# Task goal
The entries below must be returned exactly as they stand.

(Records excerpted from a collection)
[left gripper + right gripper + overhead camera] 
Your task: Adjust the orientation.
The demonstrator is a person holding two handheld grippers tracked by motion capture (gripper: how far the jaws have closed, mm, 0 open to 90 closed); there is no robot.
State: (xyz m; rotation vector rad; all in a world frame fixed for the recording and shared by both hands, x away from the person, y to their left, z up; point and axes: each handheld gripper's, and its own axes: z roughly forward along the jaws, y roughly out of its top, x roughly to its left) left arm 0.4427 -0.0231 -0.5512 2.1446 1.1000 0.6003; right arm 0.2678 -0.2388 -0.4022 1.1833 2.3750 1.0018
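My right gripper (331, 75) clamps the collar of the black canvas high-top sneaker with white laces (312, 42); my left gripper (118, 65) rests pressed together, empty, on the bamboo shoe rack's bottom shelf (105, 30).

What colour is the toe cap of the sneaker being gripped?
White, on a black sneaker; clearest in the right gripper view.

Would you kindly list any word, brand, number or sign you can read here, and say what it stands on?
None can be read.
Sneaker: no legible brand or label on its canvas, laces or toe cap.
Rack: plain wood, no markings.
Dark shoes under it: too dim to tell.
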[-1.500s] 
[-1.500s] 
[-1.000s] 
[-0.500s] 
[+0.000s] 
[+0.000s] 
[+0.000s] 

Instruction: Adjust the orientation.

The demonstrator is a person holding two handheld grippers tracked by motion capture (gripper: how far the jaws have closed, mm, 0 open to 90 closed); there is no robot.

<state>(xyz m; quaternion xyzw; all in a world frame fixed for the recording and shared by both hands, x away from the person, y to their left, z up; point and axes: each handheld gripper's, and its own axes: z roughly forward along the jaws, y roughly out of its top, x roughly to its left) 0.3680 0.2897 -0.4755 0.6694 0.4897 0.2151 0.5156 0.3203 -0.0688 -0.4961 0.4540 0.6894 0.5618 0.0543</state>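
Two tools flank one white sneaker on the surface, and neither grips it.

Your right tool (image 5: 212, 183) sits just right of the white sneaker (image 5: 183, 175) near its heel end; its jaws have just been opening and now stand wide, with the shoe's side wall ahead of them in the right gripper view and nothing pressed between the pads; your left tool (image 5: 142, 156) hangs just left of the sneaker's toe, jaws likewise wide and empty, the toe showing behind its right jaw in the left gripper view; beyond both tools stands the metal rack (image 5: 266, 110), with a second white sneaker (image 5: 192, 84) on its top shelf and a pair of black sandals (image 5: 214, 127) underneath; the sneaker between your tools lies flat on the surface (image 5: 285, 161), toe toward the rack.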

# Solution to the problem
[left gripper + right gripper + overhead camera] 
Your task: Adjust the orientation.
The demonstrator is a person holding two handheld grippers tracked by motion capture (gripper: how far the jaws have closed, mm, 0 open to 90 closed); there is no robot.
State: (xyz m; rotation vector rad; all in a world frame fixed for the recording and shared by both hands, x away from the person, y to their left, z up; point and axes: each handheld gripper's, and its own axes: z roughly forward along the jaws, y roughly out of its top, x roughly to its left) left arm 0.4427 -0.0231 -0.5512 2.1446 1.1000 0.6003; right arm 0.2678 -0.2388 -0.4022 1.1833 2.3750 1.0018
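My right gripper (331, 75) clamps the collar of the black canvas high-top sneaker with white laces (312, 42); my left gripper (118, 65) rests pressed together, empty, on the bamboo shoe rack's bottom shelf (105, 30).

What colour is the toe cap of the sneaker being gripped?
White, on a black sneaker; clearest in the right gripper view.

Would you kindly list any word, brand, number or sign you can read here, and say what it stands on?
None can be read.
Sneaker: no legible brand or label on its canvas, laces or toe cap.
Rack: plain wood, no markings.
Dark shoes under it: too dim to tell.
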[-1.500s] 
[-1.500s] 
[-1.000s] 
[-0.500s] 
[+0.000s] 
[+0.000s] 
[+0.000s] 

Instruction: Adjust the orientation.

The demonstrator is a person holding two handheld grippers tracked by motion capture (gripper: how far the jaws have closed, mm, 0 open to 90 closed); there is no robot.

<state>(xyz m; quaternion xyzw; all in a world frame fixed for the recording and shared by both hands, x away from the person, y to their left, z up; point and axes: each handheld gripper's, and its own axes: z roughly forward along the jaws, y roughly out of its top, x roughly to its left) 0.3680 0.2897 -0.4755 0.6694 0.4897 0.2151 0.5156 0.3203 -0.0688 -0.4961 0.4540 0.6894 0.5618 0.0543</state>
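Two tools flank one white sneaker on the surface, and neither grips it.

Your right tool (image 5: 212, 183) sits just right of the white sneaker (image 5: 183, 175) near its heel end; its jaws have just been opening and now stand wide, with the shoe's side wall ahead of them in the right gripper view and nothing pressed between the pads; your left tool (image 5: 142, 156) hangs just left of the sneaker's toe, jaws likewise wide and empty, the toe showing behind its right jaw in the left gripper view; beyond both tools stands the metal rack (image 5: 266, 110), with a second white sneaker (image 5: 192, 84) on its top shelf and a pair of black sandals (image 5: 214, 127) underneath; the sneaker between your tools lies flat on the surface (image 5: 285, 161), toe toward the rack.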

The requested output has now been given in full.